What the task requires:
The data that follows is to be copied exactly, with each image removed.

-------- Provided data

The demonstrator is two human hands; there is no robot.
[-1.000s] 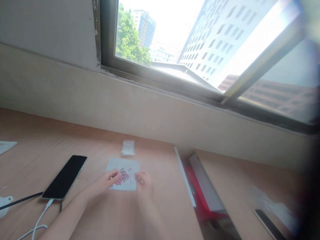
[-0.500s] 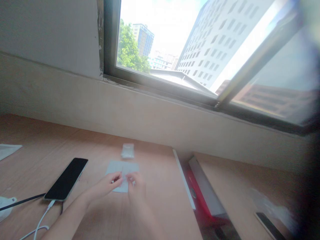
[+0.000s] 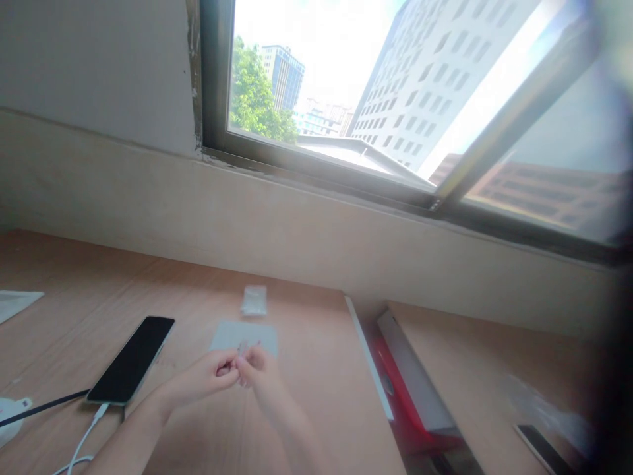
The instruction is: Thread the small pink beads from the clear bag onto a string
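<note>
My left hand (image 3: 217, 371) and my right hand (image 3: 260, 367) meet over the near edge of a pale blue-grey sheet (image 3: 226, 331) on the wooden table. Both have their fingers pinched together, fingertips touching or nearly so. Something small and thin shows between them, too small and blurred to name. Just beyond the sheet lies a small clear packet (image 3: 255, 300) with whitish contents.
A black-screened phone (image 3: 132, 359) lies to the left, with a white cable (image 3: 89, 429) plugged in. Beyond the table's right edge are a red object (image 3: 400, 389) and another tabletop bearing a dark phone-like slab (image 3: 541, 448) and clear plastic (image 3: 544, 406). A window stands behind.
My hands have come together from slightly apart and moved a little toward me. My right hand has turned inward to meet the left. The phone, sheet and packet stay put.
</note>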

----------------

Reply to the task:
The demonstrator is two human hands; there is no robot.
[-1.000s] 
[-0.500s] 
[+0.000s] 
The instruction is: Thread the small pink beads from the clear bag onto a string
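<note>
My left hand (image 3: 217, 371) and my right hand (image 3: 260, 367) meet over the near edge of a pale blue-grey sheet (image 3: 226, 331) on the wooden table. Both have their fingers pinched together, fingertips touching or nearly so. Something small and thin shows between them, too small and blurred to name. Just beyond the sheet lies a small clear packet (image 3: 255, 300) with whitish contents.
A black-screened phone (image 3: 132, 359) lies to the left, with a white cable (image 3: 89, 429) plugged in. Beyond the table's right edge are a red object (image 3: 400, 389) and another tabletop bearing a dark phone-like slab (image 3: 541, 448) and clear plastic (image 3: 544, 406). A window stands behind.
My hands have come together from slightly apart and moved a little toward me. My right hand has turned inward to meet the left. The phone, sheet and packet stay put.
</note>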

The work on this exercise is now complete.